## Task to complete
With the pictures left out, every record must be reproduced exactly.
+++ Records provided
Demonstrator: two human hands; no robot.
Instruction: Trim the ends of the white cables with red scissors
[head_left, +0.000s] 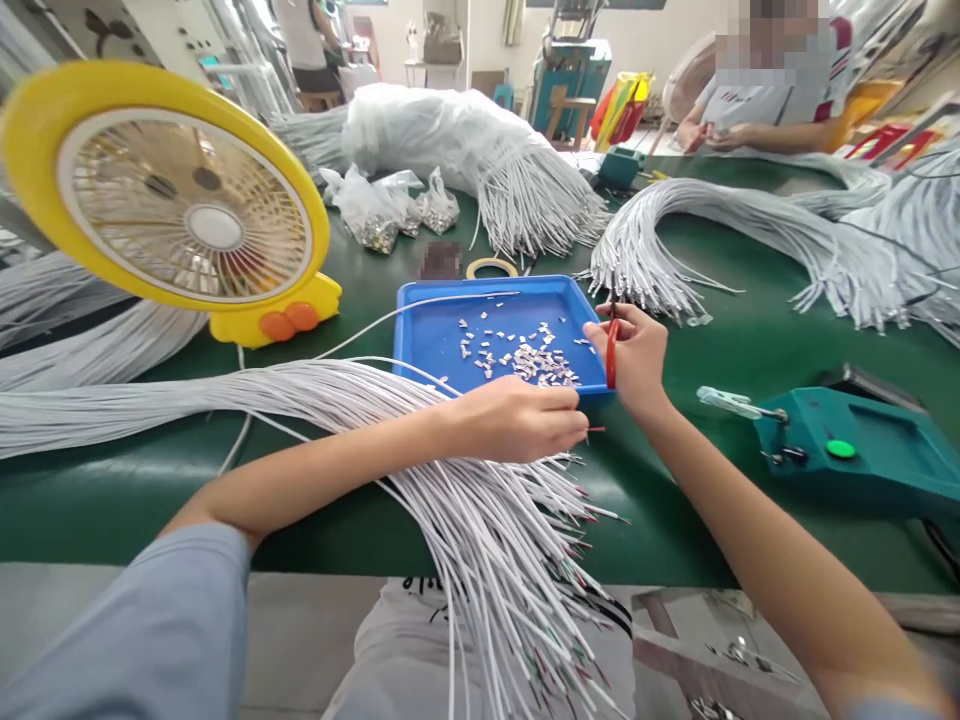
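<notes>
My left hand (525, 418) is closed in a pinch on a white cable, whose red wire end (595, 430) sticks out past the fingertips. Under that wrist, a thick bundle of white cables (480, 510) with bared coloured wire ends spills over the table's front edge. At the right rim of a blue tray (431, 345), my right hand (637, 355) is closed around red-handled scissors (613, 355); their blades are mostly hidden. Many small white connector pieces (536, 362) lie loose in the tray. One single cable (405, 309) stretches across its left side.
A yellow fan (315, 200) stands at left. Small bags of parts (375, 210), a tape roll (492, 268) and a plastic-wrapped cable bundle (450, 130) lie behind the tray. More cables (675, 220) and a green machine (862, 440) are at right. A co-worker (772, 100) sits opposite.
</notes>
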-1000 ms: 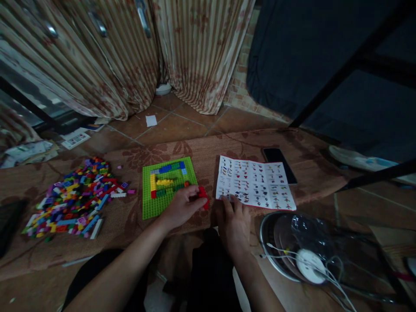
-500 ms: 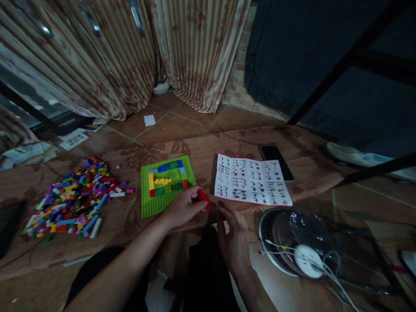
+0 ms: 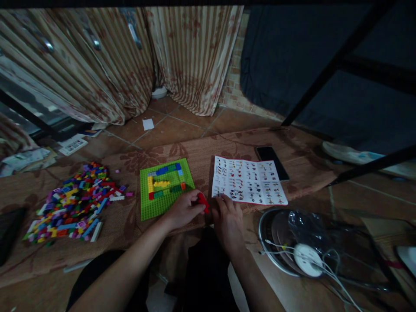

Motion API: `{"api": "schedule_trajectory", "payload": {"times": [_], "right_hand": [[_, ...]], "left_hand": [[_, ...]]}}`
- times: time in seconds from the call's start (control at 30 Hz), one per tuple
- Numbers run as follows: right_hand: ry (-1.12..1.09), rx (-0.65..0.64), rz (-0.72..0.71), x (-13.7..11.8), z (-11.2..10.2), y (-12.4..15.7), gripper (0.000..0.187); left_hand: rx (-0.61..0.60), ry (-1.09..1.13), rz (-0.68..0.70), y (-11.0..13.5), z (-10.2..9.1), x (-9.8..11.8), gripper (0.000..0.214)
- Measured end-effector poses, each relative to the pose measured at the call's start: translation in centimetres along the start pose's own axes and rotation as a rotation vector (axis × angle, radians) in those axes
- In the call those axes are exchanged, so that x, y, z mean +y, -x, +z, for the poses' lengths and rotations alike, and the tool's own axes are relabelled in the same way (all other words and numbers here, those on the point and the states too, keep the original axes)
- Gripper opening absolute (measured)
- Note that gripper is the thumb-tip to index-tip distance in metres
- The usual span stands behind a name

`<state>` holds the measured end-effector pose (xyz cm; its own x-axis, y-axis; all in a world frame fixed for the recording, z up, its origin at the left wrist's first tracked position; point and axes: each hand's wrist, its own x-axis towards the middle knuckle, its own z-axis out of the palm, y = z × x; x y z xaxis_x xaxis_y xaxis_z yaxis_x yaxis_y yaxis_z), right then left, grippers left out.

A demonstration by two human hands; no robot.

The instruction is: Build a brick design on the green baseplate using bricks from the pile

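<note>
My left hand point(image 3: 183, 209) is closed around a red toy brick piece point(image 3: 203, 202), pinched between thumb and fingers at the near right corner of the green baseplate point(image 3: 149, 212). Yellow, blue, red, orange and green bricks on the baseplate form a rough rectangular outline, with a yellow row point(image 3: 161, 183) inside it. Holding nothing that I can see, my right hand point(image 3: 229, 221) has its fingers stretched forward at the near left corner of a printed sheet point(image 3: 256, 200). Whether the fingertips press on the paper or only hover there, I cannot tell.
A heap of loose coloured bricks point(image 3: 74, 203) lies at the left on the brown patterned cloth point(image 3: 126, 234). A dark phone point(image 3: 273, 162) rests beyond the sheet. To the right, a round stool point(image 3: 264, 255) carries a white round device point(image 3: 308, 260) with cables and clear plastic.
My right hand has moved forward and turned palm down, reaching the sheet's corner. My left hand stays in nearly the same place with the red piece. The view has shifted slightly.
</note>
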<state>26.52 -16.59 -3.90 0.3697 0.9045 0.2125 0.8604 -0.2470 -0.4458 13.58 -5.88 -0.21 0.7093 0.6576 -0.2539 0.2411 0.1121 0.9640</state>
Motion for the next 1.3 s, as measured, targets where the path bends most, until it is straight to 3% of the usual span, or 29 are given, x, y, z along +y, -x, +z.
{"api": "schedule_trajectory", "payload": {"times": [0.33, 0.5, 0.63, 1.3], "right_hand": [[0.188, -0.117, -0.002, 0.1, 0.6, 0.1, 0.037], [0.237, -0.14, -0.006, -0.1, 0.2, 0.4, 0.039], [0.232, -0.123, -0.026, -0.1, 0.4, 0.5, 0.039], [0.199, -0.077, -0.03, 0.2, 0.9, 0.8, 0.039]], "left_hand": [[-0.156, -0.044, -0.014, -0.2, 0.2, -0.6, 0.008], [-0.243, -0.01, -0.041, -0.2, 0.6, -0.4, 0.045], [-0.272, 0.008, -0.081, -0.1, 0.6, -0.1, 0.06], [-0.278, -0.025, -0.073, 0.0, 0.7, 0.4, 0.063]]}}
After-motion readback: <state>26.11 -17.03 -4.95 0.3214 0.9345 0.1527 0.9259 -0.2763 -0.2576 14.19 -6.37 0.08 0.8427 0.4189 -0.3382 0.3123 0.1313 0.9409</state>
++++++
## Solution to the exercise
Demonstrator: two human hands; no robot.
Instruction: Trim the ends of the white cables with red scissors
[head_left, +0.000s] 
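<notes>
My left hand (525, 418) is closed in a pinch on a white cable, whose red wire end (595, 430) sticks out past the fingertips. Under that wrist, a thick bundle of white cables (480, 510) with bared coloured wire ends spills over the table's front edge. At the right rim of a blue tray (431, 345), my right hand (637, 355) is closed around red-handled scissors (613, 355); their blades are mostly hidden. Many small white connector pieces (536, 362) lie loose in the tray. One single cable (405, 309) stretches across its left side.
A yellow fan (315, 200) stands at left. Small bags of parts (375, 210), a tape roll (492, 268) and a plastic-wrapped cable bundle (450, 130) lie behind the tray. More cables (675, 220) and a green machine (862, 440) are at right. A co-worker (772, 100) sits opposite.
</notes>
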-1000 ms: 
-500 ms: 
+0 ms: 

Motion API: `{"api": "schedule_trajectory", "payload": {"times": [_], "right_hand": [[_, ...]], "left_hand": [[_, ...]]}}`
- times: time in seconds from the call's start (control at 30 Hz), one per tuple
- Numbers run as follows: right_hand: ry (-1.12..1.09), rx (-0.65..0.64), rz (-0.72..0.71), x (-13.7..11.8), z (-11.2..10.2), y (-12.4..15.7), gripper (0.000..0.187); left_hand: rx (-0.61..0.60), ry (-1.09..1.13), rz (-0.68..0.70), y (-11.0..13.5), z (-10.2..9.1), x (-9.8..11.8), gripper (0.000..0.214)
- Measured end-effector poses, each relative to the pose measured at the call's start: translation in centimetres along the start pose's own axes and rotation as a rotation vector (axis × angle, radians) in those axes
- In the call those axes are exchanged, so that x, y, z mean +y, -x, +z, for the poses' lengths and rotations alike, and the tool's own axes are relabelled in the same way (all other words and numbers here, those on the point and the states too, keep the original axes)
- Gripper opening absolute (measured)
- Note that gripper is the thumb-tip to index-tip distance in metres
- The usual span stands behind a name

`<state>` holds the measured end-effector pose (xyz cm; its own x-axis, y-axis; all in a world frame fixed for the recording, z up, its origin at the left wrist's first tracked position; point and axes: each hand's wrist, its own x-axis towards the middle knuckle, its own z-axis out of the palm, y = z × x; x y z xaxis_x xaxis_y xaxis_z yaxis_x yaxis_y yaxis_z), right then left, grippers left out.

A demonstration by two human hands; no robot.

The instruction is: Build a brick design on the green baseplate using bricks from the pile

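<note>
My left hand point(image 3: 183, 209) is closed around a red toy brick piece point(image 3: 203, 202), pinched between thumb and fingers at the near right corner of the green baseplate point(image 3: 149, 212). Yellow, blue, red, orange and green bricks on the baseplate form a rough rectangular outline, with a yellow row point(image 3: 161, 183) inside it. Holding nothing that I can see, my right hand point(image 3: 229, 221) has its fingers stretched forward at the near left corner of a printed sheet point(image 3: 256, 200). Whether the fingertips press on the paper or only hover there, I cannot tell.
A heap of loose coloured bricks point(image 3: 74, 203) lies at the left on the brown patterned cloth point(image 3: 126, 234). A dark phone point(image 3: 273, 162) rests beyond the sheet. To the right, a round stool point(image 3: 264, 255) carries a white round device point(image 3: 308, 260) with cables and clear plastic.
My right hand has moved forward and turned palm down, reaching the sheet's corner. My left hand stays in nearly the same place with the red piece. The view has shifted slightly.
</note>
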<state>26.52 -16.59 -3.90 0.3697 0.9045 0.2125 0.8604 -0.2470 -0.4458 13.58 -5.88 -0.21 0.7093 0.6576 -0.2539 0.2411 0.1121 0.9640</state>
Motion for the next 1.3 s, as measured, targets where the path bends most, until it is straight to 3% of the usual span, or 29 are given, x, y, z along +y, -x, +z.
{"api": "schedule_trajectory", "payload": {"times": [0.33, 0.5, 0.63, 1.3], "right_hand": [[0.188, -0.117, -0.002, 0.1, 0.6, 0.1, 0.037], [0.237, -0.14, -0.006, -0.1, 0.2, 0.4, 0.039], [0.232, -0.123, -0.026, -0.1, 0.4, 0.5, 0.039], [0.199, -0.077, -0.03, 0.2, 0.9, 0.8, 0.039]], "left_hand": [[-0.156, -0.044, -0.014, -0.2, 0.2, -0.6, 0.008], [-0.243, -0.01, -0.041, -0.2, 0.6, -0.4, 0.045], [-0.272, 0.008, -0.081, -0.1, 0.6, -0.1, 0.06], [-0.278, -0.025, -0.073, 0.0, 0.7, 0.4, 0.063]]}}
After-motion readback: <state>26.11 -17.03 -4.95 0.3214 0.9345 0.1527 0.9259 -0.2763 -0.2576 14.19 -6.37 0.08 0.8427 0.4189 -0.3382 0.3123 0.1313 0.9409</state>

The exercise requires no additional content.